● **Task requirements**
Using the records below, write out again exactly the lines that begin at the line containing "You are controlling" and end at the line containing "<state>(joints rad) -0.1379", and no other lines.
#### Supplied data
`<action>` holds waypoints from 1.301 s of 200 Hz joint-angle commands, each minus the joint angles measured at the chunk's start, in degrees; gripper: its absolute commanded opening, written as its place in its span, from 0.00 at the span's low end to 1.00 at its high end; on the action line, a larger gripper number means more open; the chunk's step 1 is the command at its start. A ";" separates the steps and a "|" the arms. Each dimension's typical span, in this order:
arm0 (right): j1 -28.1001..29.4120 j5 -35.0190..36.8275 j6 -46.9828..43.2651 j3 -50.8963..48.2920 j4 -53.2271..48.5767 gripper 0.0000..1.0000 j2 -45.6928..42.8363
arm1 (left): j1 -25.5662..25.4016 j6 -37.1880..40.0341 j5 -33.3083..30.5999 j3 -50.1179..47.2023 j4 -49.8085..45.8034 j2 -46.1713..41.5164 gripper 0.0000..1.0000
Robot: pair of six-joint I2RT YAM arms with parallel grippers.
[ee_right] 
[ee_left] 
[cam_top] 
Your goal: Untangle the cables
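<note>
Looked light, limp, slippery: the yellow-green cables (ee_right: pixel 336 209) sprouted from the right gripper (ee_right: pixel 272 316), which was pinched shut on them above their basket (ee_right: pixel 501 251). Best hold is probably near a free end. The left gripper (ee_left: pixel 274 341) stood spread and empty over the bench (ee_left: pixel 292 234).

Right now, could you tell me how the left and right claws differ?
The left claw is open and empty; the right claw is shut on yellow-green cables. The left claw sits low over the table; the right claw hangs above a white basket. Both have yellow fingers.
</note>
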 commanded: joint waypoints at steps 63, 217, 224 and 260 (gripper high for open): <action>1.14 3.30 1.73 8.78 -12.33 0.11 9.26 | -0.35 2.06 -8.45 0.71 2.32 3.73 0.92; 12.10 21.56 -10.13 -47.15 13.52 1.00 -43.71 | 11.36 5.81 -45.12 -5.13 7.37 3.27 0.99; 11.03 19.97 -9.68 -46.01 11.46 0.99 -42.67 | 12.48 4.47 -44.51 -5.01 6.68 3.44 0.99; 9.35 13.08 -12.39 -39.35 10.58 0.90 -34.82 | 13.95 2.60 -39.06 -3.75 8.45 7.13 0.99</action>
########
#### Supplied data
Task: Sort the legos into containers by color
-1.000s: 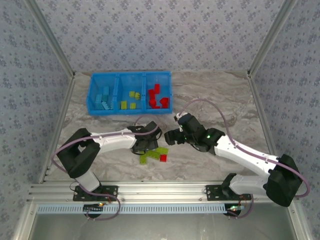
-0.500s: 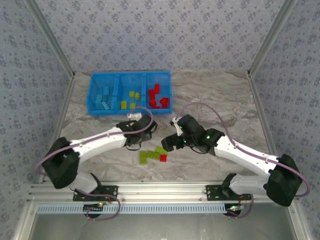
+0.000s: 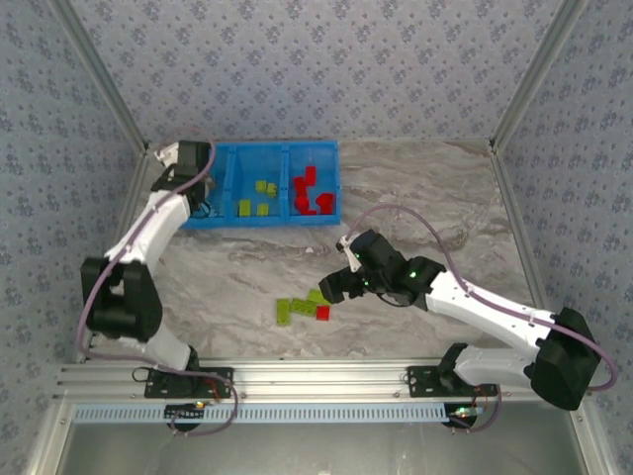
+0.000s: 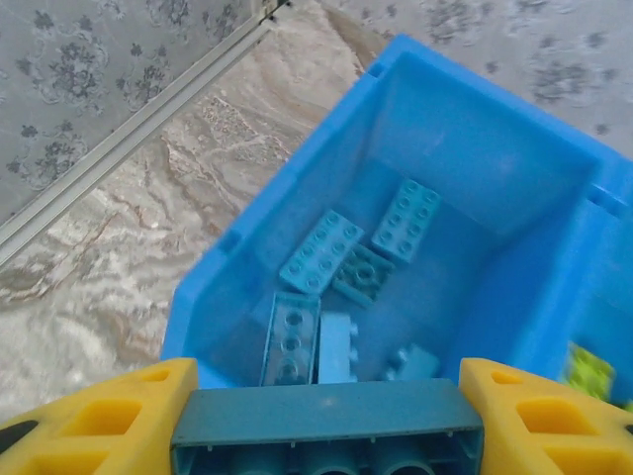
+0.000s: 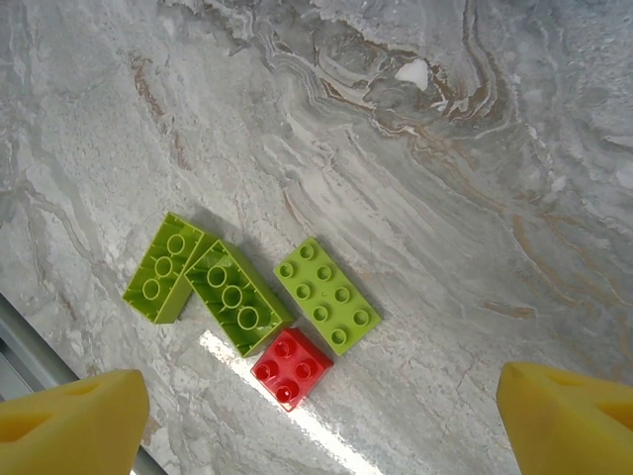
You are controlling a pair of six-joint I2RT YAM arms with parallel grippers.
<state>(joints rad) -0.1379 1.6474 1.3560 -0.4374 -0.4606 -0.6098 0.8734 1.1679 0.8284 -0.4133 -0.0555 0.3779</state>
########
● **Result of this exercise**
You are controlling a pair of six-joint I2RT YAM arms with parallel grippers.
<state>(joints rad) -0.1379 1.6474 1.3560 -0.4374 -0.4606 -0.6098 0.8734 1.1679 0.8284 -0.4133 -0.0555 0.3779</state>

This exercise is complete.